POPIA has thrust data governance into the limelight for South African businesses, but dealing with POPIA compliance can be difficult because the various stakeholders speak very different languages.
It is therefore critical that you have the right infrastructure in place to help these parties work together towards POPIA compliance.
In the third and final episode of Microsoft’s POPIA Compliance Series, Aki Anastasiou speaks with Michalsons attorneys John Giles and Mark Heyink, as well as Modern Work Specialist at Microsoft Catherine De Klerk, about how Microsoft technology can help to bridge the gap between your IT team and your lawyers.

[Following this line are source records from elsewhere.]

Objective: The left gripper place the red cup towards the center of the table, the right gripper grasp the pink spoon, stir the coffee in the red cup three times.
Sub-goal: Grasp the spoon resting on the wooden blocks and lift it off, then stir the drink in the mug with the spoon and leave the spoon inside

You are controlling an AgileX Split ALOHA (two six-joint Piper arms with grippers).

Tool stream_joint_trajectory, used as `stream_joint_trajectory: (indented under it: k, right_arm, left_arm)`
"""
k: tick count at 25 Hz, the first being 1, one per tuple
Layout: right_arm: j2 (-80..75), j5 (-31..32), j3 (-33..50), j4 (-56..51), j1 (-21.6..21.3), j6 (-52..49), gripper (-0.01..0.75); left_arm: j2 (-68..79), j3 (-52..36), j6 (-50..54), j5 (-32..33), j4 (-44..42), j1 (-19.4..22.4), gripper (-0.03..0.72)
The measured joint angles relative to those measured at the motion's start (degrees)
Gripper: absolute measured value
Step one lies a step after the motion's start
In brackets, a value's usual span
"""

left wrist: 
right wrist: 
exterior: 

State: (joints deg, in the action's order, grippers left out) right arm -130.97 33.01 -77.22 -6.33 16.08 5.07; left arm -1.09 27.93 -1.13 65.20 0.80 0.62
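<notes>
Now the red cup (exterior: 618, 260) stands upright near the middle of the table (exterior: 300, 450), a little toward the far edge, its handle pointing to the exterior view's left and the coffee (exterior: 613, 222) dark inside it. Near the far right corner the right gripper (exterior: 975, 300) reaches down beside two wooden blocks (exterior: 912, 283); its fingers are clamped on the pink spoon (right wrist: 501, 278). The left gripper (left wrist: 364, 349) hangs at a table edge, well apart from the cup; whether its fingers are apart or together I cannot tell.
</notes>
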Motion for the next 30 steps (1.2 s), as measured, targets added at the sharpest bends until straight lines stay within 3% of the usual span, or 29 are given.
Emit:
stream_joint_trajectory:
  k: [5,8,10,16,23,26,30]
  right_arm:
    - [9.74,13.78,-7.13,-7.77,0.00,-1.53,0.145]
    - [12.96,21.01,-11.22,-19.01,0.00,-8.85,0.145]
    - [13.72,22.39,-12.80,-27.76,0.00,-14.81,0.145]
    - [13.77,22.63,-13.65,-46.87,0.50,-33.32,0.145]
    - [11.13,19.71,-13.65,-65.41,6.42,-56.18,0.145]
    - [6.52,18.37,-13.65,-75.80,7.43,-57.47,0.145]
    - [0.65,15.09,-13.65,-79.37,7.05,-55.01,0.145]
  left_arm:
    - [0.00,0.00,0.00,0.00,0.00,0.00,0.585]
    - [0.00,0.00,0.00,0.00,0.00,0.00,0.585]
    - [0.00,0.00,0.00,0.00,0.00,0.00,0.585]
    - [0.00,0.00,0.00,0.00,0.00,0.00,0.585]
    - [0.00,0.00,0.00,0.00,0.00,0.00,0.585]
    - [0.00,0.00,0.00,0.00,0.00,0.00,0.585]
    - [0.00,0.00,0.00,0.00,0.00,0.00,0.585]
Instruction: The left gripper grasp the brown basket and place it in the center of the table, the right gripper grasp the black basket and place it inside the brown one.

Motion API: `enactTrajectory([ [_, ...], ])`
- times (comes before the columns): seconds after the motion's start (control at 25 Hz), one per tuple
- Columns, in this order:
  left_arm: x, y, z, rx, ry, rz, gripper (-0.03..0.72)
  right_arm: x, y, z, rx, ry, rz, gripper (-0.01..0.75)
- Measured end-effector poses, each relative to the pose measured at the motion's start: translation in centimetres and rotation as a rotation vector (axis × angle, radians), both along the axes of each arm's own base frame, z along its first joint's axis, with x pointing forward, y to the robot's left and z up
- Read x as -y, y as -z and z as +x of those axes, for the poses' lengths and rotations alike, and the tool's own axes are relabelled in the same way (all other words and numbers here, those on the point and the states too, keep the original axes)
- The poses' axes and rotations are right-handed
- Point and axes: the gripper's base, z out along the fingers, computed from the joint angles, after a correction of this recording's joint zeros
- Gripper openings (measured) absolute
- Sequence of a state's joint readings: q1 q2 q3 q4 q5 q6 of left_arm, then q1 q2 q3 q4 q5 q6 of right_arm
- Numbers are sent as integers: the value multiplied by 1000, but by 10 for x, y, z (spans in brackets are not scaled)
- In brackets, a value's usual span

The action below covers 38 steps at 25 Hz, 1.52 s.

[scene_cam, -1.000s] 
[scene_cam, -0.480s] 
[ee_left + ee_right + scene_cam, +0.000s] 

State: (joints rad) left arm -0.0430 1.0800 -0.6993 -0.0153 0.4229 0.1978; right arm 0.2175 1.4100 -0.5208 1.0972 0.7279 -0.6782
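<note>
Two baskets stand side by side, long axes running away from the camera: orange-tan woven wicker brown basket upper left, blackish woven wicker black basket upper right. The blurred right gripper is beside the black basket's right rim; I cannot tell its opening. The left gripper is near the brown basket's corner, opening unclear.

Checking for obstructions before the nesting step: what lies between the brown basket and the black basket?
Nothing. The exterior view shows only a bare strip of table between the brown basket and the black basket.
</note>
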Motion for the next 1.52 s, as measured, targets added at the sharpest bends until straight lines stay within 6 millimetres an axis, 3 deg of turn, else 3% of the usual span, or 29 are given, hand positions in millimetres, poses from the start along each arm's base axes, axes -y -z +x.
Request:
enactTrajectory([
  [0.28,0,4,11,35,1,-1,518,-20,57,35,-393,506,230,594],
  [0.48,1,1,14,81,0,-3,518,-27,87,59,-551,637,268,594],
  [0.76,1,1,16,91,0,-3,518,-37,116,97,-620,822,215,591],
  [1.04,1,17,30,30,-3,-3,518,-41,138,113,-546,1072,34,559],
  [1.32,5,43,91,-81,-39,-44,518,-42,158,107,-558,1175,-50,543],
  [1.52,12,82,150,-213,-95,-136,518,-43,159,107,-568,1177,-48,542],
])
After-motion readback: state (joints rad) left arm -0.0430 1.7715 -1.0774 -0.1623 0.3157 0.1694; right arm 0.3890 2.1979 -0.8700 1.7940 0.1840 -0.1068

As Giles highlights, this is because law courses don’t offer tech-related courses, and IT courses don’t offer courses in business law and compliance.
Key to helping your technical experts and your legal team work together is the information officer, who serves as a middle-man between these two groups.
“The information officer is by default the head of the organisation or the CEO for a private body, whereas for public bodies it depends on a number of factors – but even in these organisations it is essentially the head of the body,” explained Giles.
How Microsoft can help
While the information officer is important, it is also crucial that you have the right tools to allow the relevant parties within your organisation to perform their compliance roles.
“We’ve got a lot of these solutions built into our Office 365 services that allow technical personnel to look at a regulation, see what the controls are against that regulation, and determine the measures they need to put in place in order to comply with that regulation,” said De Klerk.
De Klerk also highlighted how Microsoft Compliance Manager allows organisations to set different roles for different staff – as it is not just your IT staff who are interacting with your compliance efforts.
“Before, the admin had access to everything, but now we’ve got a compliance role and we’ve got different data roles so that you can keep those barriers in between different groups,” said De Klerk.
For example, somebody who is in a compliance role within your organisation might not have access to everything within the Microsoft Compliance Manager, but they need to have access to the controls and the policies that they need to put in place.
Likewise, business stakeholders will have access to the policies which involve them – ultimately meaning that each stakeholder can contribute to that which concerns them without having access to areas in which they are not the experts.